Note that model 4 can only be specified in Mplus, so is not included here.

```
m1_mclust <- estimate_profiles(faithful,
eruptions, waiting,
n_profiles = 2,
model = 1)
#> Fit varying means, equal variances, covariances fixed to 0 (Model 1) model with 2 profiles.
#> LogLik is 1157.68
#> BIC is 2354.601
#> Entropy is 0.998
m2_mclust <- estimate_profiles(faithful,
eruptions, waiting,
n_profiles = 2,
model = 2)
#> Fit varying means, equal variances and covariances (Model 2) model with 2 profiles.
#> LogLik is 1140.187
#> BIC is 2325.22
#> Entropy is 0.998
m3_mclust <- estimate_profiles(faithful,
eruptions, waiting,
n_profiles = 2,
model = 3)
#> Fit varying means and variances, covariances fixed to 0 (Model 3) model with 2 profiles.
#> LogLik is 1147.806
#> BIC is 2346.065
#> Entropy is 1
m5_mclust <- estimate_profiles(faithful,
eruptions, waiting,
n_profiles = 2,
model = 6)
#> Fit varying means, variances, and covariances (Model 4) model with 2 profiles.
#> LogLik is 1130.264
#> BIC is 2322.192
#> Entropy is 0.999
```

Here is a summary of the log-likelihood statistics:

```
#> model mplus mclust
#> 1 1 1157.680 1157.680
#> 2 2 1140.187 1140.187
#> 3 3 1147.806 1147.806
#> 4 6 1130.264 1130.264
```

Finding conditions when the models do differ, especially for large or complex datasets, is an important consideration.
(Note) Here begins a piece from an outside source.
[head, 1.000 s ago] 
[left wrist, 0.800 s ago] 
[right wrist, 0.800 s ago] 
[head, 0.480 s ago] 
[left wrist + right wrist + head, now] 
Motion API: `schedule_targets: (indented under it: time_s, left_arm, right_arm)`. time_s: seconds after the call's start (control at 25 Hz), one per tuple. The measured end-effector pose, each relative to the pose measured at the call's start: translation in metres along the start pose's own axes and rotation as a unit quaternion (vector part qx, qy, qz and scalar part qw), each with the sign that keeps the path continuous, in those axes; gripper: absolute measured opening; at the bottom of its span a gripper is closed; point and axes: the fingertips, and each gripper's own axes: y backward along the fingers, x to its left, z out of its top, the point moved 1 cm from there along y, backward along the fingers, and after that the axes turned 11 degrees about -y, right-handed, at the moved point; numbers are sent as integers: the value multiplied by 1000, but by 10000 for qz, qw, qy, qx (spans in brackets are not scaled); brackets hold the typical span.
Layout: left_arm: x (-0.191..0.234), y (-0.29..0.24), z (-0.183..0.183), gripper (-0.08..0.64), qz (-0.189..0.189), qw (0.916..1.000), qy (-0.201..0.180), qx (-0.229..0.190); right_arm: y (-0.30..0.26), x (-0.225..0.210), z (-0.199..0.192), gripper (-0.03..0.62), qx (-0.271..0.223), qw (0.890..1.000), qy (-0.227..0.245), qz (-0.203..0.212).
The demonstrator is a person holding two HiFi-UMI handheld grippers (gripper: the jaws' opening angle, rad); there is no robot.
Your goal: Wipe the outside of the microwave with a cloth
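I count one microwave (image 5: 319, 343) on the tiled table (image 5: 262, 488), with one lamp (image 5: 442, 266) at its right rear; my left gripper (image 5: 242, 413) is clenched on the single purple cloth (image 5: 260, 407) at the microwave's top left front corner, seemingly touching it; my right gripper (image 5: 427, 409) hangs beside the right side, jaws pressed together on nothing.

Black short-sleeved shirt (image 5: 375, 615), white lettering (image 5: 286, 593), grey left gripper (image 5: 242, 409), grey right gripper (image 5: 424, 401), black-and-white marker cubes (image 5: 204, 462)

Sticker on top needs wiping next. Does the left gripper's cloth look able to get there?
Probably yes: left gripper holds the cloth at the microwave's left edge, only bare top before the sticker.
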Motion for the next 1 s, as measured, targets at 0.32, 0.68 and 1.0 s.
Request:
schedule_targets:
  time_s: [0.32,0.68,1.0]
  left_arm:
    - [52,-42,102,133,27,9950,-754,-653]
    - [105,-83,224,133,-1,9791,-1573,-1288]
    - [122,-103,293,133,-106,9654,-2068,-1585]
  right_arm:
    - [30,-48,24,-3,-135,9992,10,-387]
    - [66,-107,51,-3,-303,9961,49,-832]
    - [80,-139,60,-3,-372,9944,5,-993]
These differences, when encountered, are possibly due to two reasons; investigating these will be an important next step:

- Different initialization routines: Mplus uses random starts, and while mclust can use random starts, it defaults to using hierarchical clustering to initialize.
- Different estimation methods: Both use Expectation-Maximization (EM) maximum likelihood estimation methods, though Mplus may use an estimator which is more robust to non-normal distributions.